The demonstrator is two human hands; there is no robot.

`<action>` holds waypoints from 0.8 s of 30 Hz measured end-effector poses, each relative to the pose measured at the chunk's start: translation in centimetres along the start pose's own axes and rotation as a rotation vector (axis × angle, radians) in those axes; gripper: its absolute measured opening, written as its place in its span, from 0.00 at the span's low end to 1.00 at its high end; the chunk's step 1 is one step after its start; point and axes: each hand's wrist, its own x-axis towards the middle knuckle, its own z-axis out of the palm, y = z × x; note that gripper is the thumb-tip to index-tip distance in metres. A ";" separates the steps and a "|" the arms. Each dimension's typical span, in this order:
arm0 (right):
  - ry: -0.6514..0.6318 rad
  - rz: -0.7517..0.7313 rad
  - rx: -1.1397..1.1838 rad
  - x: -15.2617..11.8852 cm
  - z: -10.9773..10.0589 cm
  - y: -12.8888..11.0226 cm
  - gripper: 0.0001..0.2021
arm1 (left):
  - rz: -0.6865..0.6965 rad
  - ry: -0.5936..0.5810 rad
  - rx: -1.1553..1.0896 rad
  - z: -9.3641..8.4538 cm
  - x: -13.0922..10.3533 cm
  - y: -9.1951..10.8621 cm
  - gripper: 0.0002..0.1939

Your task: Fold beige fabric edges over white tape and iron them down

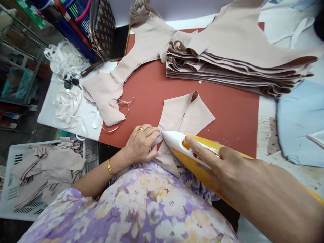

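My right hand (pixel 215 158) is wrapped round the handle of a yellow and white iron (pixel 174 136), thumb stretched along its top. The iron's tip rests at a folded beige fabric piece (pixel 194 116), close to the fingers of my left hand (pixel 143 141). With its fingertips and thumb together, my left hand pinches the edge of that piece. One end of the fabric hangs over the table's near edge toward my lap. The iron covers part of the fabric, and its soleplate is hidden.
A thick stack of beige cut pieces (pixel 227 67) lies at the back right of the red board (pixel 149 91). More cut pieces (pixel 108 84) curve along the left. White tape coils (pixel 67 60), keys (pixel 72 82) and a brown bag (pixel 102 28) sit beyond. A white basket (pixel 11 189) stands lower left.
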 end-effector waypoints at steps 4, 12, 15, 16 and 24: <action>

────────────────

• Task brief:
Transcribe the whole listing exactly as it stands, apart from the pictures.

• Response to the task:
The demonstrator is two human hands; there is no robot.

`<action>` holds waypoints from 0.8 s of 30 Hz measured end-effector poses, each relative to the pose measured at the chunk's start: translation in centimetres along the start pose's own axes and rotation as a rotation vector (axis × angle, radians) in those axes; gripper: its absolute measured opening, written as its place in its span, from 0.00 at the span's low end to 1.00 at its high end; the chunk's step 1 is one step after its start; point and axes: each hand's wrist, its own x-axis towards the middle knuckle, its own z-axis out of the palm, y = z × x; note that gripper is the thumb-tip to index-tip distance in metres. A ";" separates the steps and a "|" the arms. Each dimension's typical span, in this order:
arm0 (right):
  - ry: -0.6514..0.6318 rad
  - rz: -0.7517..0.7313 rad
  - rx: -1.1397..1.1838 rad
  - x: -15.2617..11.8852 cm
  - z: -10.9773..10.0589 cm
  - y: -12.8888..11.0226 cm
  - gripper: 0.0001..0.2021
arm1 (left):
  - rz: -0.6865..0.6965 rad
  - ry: -0.5936..0.5810 rad
  - rx: -1.1553..1.0896 rad
  - z: -9.3641..8.4538 cm
  - x: -13.0922..10.3533 cm
  - y: -9.1951..10.8621 cm
  - gripper: 0.0002..0.1939

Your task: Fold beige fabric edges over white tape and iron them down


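My right hand (pixel 215 158) is wrapped round the handle of a yellow and white iron (pixel 174 136), thumb stretched along its top. The iron's tip rests at a folded beige fabric piece (pixel 194 116), close to the fingers of my left hand (pixel 143 141). With its fingertips and thumb together, my left hand pinches the edge of that piece. One end of the fabric hangs over the table's near edge toward my lap. The iron covers part of the fabric, and its soleplate is hidden.
A thick stack of beige cut pieces (pixel 227 67) lies at the back right of the red board (pixel 149 91). More cut pieces (pixel 108 84) curve along the left. White tape coils (pixel 67 60), keys (pixel 72 82) and a brown bag (pixel 102 28) sit beyond. A white basket (pixel 11 189) stands lower left.
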 end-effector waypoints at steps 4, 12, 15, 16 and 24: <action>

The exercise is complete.